Task description:
Report each line of the entries that contains the word "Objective", copied in full.

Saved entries
Segment Open
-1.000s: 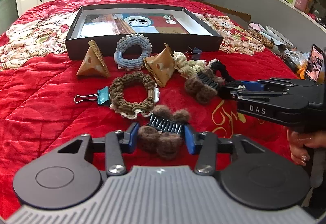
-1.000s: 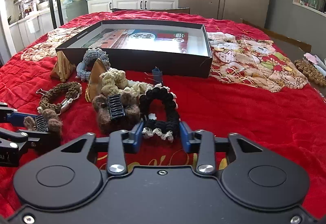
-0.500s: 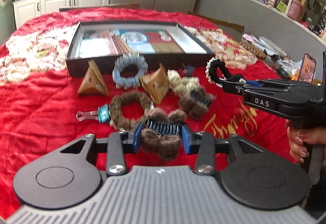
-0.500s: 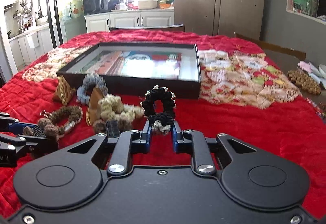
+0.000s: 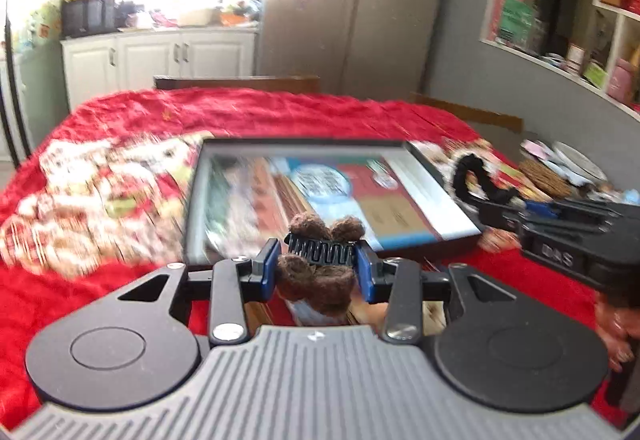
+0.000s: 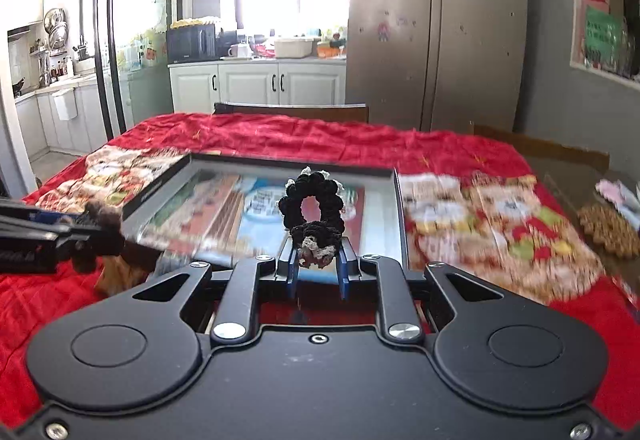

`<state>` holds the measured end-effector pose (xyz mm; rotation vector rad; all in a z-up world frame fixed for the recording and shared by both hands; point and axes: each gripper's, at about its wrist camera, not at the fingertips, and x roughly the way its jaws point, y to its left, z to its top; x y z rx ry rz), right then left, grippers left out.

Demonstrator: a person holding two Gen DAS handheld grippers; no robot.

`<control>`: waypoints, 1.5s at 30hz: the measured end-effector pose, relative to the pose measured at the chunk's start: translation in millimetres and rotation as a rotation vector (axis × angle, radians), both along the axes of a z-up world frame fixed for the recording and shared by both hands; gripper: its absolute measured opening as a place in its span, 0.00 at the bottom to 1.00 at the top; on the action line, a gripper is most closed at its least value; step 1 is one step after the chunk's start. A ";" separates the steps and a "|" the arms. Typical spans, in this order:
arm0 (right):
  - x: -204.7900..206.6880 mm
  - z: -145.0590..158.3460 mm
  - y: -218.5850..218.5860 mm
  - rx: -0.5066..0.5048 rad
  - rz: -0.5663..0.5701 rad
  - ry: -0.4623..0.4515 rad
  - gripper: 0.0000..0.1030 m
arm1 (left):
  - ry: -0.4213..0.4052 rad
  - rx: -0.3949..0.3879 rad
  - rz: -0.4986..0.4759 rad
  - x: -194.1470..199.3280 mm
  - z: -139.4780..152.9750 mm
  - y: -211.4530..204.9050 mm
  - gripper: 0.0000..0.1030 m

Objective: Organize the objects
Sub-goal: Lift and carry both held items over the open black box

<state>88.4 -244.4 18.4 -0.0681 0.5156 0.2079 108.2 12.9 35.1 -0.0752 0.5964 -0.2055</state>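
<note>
We have lifted both pieces off the red cloth (image 6: 460,148) since a second ago: left gripper (image 5: 316,272) clamped on the brown hair claw (image 5: 320,260), right gripper (image 6: 318,264) pinching the black scrunchie (image 6: 312,208), both now before the open box (image 6: 288,163), likely ready to drop in.

The tray (image 6: 396,200) lies on the quilt (image 6: 440,148) mid-table. The left gripper (image 5: 316,272) holds a hair claw (image 5: 320,260) before the tray's near edge; the right gripper (image 6: 318,268), to its right, holds a scrunchie (image 6: 312,208) upright before the tray. A chair (image 6: 292,110) stands behind the table.
</note>
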 end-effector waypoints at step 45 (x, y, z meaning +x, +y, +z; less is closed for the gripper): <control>168.1 -77.3 32.6 0.039 -0.039 0.162 0.18 | 0.106 0.069 0.148 173.9 -59.5 -2.1 0.49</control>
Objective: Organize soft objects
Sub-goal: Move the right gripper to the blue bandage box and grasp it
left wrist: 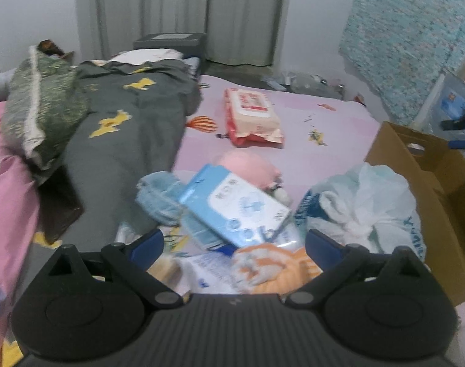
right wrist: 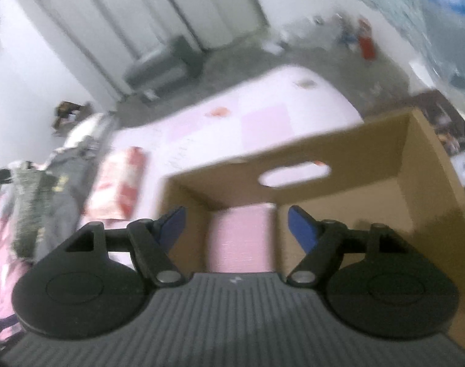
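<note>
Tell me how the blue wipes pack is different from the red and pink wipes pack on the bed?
The blue wipes pack lies tilted on a heap of soft things close to the left claw; the red and pink wipes pack lies flat, alone, farther up the pink bedsheet. The blue pack has a white label with blue print; the red one has a white label with red print. Both are soft, rectangular packets outside the cardboard box.

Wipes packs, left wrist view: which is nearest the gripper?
The blue pack, tilted atop the pile just ahead of the open left gripper. The red pack lies alone farther up the bed.
</note>
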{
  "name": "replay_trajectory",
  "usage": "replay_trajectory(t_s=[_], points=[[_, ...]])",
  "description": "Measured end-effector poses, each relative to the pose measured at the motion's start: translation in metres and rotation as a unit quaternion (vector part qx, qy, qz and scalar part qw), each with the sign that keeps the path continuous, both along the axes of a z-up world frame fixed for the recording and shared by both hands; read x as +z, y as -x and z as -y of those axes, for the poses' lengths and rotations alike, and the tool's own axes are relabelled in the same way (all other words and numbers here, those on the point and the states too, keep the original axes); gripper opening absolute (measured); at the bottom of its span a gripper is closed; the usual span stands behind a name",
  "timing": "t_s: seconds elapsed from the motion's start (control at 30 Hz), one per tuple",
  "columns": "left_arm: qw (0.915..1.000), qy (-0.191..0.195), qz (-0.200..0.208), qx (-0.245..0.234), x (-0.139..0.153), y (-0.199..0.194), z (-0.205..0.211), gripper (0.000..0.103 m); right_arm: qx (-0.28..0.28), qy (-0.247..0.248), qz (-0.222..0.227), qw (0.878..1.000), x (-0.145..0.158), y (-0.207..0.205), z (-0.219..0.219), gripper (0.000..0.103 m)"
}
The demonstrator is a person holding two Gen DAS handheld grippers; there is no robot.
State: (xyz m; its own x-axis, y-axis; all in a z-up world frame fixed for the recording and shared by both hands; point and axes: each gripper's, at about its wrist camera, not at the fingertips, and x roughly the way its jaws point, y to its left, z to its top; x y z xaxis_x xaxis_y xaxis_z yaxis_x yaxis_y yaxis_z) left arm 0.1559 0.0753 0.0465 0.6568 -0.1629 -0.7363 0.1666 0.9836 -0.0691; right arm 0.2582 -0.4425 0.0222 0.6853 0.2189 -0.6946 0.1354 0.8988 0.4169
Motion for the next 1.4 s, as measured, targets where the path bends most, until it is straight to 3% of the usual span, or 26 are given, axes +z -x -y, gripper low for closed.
replay_trajectory(t_s=[0.17,0.3,0.37,0.47,0.57,0.77,1.03,1.17,1.4], points=[[0.9993,0.011,0.012,0.033,0.010,0.007,-0.025,0.099,0.059,-0.026,0.041,0.997,0.044,0.023,-0.049,0.074],[0.9985,0.034,0.011,0.040,0.010,0.003,-0.033,0.097,0.126,-0.051,0.046,0.990,0.056,0.022,-0.110,0.074],[0.9983,0.044,0.002,0.039,0.004,-0.004,-0.031,0.091,0.166,-0.067,0.040,0.983,0.057,0.014,-0.144,0.074],[0.9969,0.066,-0.023,0.036,-0.009,-0.021,-0.030,0.083,0.227,-0.092,0.022,0.969,0.049,0.002,-0.203,0.071],[0.9933,0.093,-0.060,0.030,-0.026,-0.044,-0.029,0.073,0.269,-0.088,-0.014,0.959,0.032,-0.012,-0.259,0.060],[0.9801,0.140,-0.136,0.034,-0.061,-0.081,-0.028,0.070,0.305,-0.073,-0.082,0.946,-0.019,-0.049,-0.329,0.042],[0.9736,0.153,-0.165,0.037,-0.083,-0.103,-0.025,0.075,0.320,-0.028,-0.118,0.940,-0.067,-0.072,-0.356,0.027],[0.9717,0.168,-0.161,0.039,-0.085,-0.108,-0.025,0.073,0.327,-0.050,-0.128,0.935,-0.081,-0.078,-0.355,0.026],[0.9801,0.142,-0.129,0.050,-0.064,-0.106,-0.023,0.072,0.320,-0.074,-0.129,0.936,-0.083,-0.081,-0.354,0.025]])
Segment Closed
Task response:
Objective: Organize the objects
Objective: Organize soft objects

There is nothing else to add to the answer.